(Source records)
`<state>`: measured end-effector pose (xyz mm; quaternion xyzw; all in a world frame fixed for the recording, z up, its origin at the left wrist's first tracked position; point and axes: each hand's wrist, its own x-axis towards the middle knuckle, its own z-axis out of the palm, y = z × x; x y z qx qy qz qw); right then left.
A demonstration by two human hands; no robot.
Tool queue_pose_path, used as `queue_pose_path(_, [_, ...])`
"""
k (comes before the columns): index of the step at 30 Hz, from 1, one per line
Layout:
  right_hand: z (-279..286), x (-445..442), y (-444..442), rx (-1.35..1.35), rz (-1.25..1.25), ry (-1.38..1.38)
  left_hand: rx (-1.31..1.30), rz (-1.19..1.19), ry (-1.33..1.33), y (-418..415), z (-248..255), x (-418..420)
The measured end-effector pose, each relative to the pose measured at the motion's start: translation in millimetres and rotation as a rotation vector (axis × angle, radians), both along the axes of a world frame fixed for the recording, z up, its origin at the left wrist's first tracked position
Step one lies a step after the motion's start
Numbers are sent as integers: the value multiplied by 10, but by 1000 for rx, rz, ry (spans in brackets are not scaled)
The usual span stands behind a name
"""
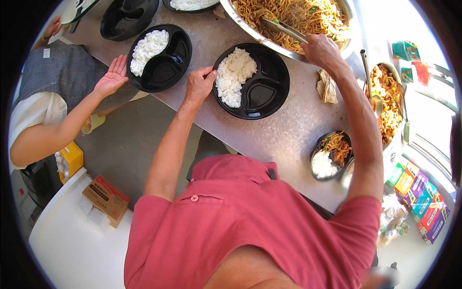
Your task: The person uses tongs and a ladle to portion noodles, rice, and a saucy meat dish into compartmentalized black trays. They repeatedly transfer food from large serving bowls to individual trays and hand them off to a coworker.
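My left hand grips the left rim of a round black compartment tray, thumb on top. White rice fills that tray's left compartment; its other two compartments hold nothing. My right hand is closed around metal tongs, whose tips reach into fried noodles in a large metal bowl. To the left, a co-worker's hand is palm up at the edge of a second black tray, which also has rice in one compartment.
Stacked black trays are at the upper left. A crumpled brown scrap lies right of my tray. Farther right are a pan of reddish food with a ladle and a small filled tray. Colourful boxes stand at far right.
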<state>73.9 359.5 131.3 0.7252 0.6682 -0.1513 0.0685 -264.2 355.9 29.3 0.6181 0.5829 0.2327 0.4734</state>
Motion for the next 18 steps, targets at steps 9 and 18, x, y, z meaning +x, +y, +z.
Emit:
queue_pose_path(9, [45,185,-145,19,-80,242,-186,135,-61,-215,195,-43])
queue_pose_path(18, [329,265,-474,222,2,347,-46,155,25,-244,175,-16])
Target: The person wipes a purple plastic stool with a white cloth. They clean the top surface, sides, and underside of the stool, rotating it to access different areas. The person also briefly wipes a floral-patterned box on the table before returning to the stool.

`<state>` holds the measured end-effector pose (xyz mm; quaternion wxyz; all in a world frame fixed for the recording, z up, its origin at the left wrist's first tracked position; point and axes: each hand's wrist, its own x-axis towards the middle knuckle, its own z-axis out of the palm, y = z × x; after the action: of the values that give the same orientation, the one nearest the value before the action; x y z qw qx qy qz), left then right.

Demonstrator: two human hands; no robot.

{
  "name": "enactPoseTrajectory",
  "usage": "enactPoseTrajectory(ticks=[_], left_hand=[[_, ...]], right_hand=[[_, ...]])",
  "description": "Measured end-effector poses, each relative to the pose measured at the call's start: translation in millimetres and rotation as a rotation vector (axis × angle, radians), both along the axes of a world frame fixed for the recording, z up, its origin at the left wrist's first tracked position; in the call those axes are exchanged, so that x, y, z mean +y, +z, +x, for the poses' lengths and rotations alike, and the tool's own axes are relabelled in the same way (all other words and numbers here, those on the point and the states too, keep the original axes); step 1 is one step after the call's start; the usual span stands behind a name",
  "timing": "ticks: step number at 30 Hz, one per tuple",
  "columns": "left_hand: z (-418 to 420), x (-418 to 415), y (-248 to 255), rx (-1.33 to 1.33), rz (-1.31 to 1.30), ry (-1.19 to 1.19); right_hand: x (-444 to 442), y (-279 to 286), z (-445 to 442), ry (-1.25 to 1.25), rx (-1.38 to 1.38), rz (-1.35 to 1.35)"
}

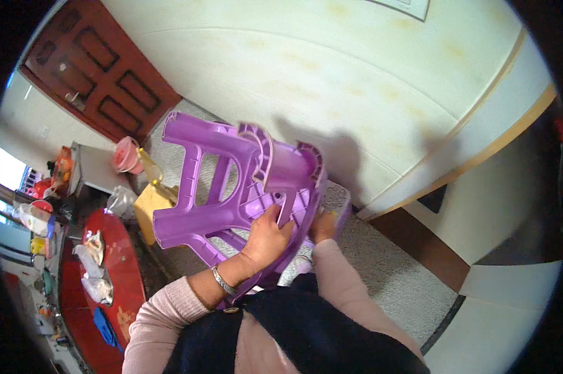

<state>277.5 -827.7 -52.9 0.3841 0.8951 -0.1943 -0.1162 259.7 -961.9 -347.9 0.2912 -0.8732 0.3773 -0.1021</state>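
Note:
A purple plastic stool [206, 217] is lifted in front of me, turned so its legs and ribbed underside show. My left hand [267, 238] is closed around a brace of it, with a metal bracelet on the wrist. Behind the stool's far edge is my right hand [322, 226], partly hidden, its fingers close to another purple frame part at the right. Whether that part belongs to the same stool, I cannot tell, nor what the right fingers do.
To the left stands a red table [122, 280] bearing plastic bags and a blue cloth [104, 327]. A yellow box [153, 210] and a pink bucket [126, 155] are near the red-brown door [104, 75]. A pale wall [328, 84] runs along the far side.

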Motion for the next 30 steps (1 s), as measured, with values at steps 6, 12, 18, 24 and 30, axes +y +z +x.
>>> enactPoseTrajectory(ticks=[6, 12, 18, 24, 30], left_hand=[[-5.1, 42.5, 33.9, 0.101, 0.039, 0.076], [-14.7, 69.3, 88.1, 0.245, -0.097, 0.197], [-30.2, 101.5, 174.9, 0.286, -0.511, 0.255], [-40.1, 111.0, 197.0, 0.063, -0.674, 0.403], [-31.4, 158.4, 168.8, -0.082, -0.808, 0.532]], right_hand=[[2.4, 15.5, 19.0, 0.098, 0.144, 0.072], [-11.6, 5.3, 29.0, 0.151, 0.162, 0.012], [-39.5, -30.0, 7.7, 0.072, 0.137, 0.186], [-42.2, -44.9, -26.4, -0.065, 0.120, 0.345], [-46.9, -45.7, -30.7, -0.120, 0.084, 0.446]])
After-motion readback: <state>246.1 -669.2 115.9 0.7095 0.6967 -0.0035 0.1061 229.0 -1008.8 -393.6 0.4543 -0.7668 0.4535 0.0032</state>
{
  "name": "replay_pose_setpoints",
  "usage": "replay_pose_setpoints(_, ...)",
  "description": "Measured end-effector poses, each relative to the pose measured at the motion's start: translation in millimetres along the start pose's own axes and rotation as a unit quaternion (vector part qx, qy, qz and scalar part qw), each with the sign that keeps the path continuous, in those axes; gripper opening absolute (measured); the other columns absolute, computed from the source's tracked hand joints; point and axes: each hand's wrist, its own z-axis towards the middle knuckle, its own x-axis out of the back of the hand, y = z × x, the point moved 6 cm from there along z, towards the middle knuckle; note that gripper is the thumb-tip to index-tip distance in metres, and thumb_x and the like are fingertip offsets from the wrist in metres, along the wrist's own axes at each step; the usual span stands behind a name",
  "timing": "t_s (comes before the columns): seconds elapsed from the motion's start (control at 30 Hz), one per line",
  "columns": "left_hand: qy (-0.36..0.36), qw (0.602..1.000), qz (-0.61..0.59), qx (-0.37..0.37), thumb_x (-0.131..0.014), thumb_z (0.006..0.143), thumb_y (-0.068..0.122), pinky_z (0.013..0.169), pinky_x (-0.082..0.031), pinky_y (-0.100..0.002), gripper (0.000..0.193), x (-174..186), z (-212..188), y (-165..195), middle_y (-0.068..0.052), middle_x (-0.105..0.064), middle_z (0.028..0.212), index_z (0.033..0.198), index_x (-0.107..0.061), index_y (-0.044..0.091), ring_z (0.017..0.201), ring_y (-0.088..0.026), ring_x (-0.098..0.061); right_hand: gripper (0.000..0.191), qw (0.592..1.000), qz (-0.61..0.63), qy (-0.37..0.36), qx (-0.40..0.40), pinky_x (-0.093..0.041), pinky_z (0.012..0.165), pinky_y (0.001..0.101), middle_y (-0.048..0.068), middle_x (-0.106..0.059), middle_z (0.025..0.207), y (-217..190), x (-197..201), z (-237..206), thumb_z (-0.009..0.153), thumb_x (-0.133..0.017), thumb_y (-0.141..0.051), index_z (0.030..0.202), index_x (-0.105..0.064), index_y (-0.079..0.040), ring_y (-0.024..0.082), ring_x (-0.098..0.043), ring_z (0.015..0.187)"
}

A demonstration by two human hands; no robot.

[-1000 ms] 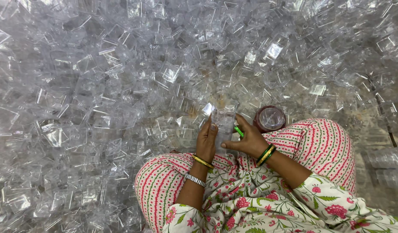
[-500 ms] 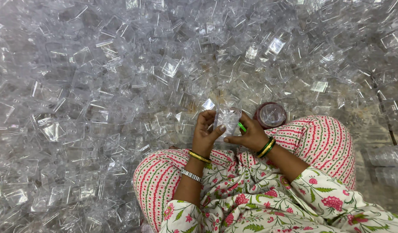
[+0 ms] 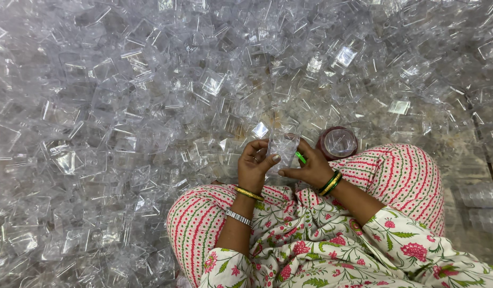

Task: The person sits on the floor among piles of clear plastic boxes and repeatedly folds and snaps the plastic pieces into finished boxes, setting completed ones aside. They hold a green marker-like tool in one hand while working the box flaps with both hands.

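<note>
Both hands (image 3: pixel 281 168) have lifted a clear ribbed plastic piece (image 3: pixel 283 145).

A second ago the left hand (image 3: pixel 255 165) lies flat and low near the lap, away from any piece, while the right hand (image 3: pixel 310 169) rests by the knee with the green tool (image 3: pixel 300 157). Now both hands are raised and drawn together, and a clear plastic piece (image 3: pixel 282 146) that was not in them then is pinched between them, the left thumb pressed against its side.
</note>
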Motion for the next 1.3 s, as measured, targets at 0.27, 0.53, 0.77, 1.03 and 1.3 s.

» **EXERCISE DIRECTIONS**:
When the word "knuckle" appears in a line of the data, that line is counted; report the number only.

» **ANSWER SPACE**:
3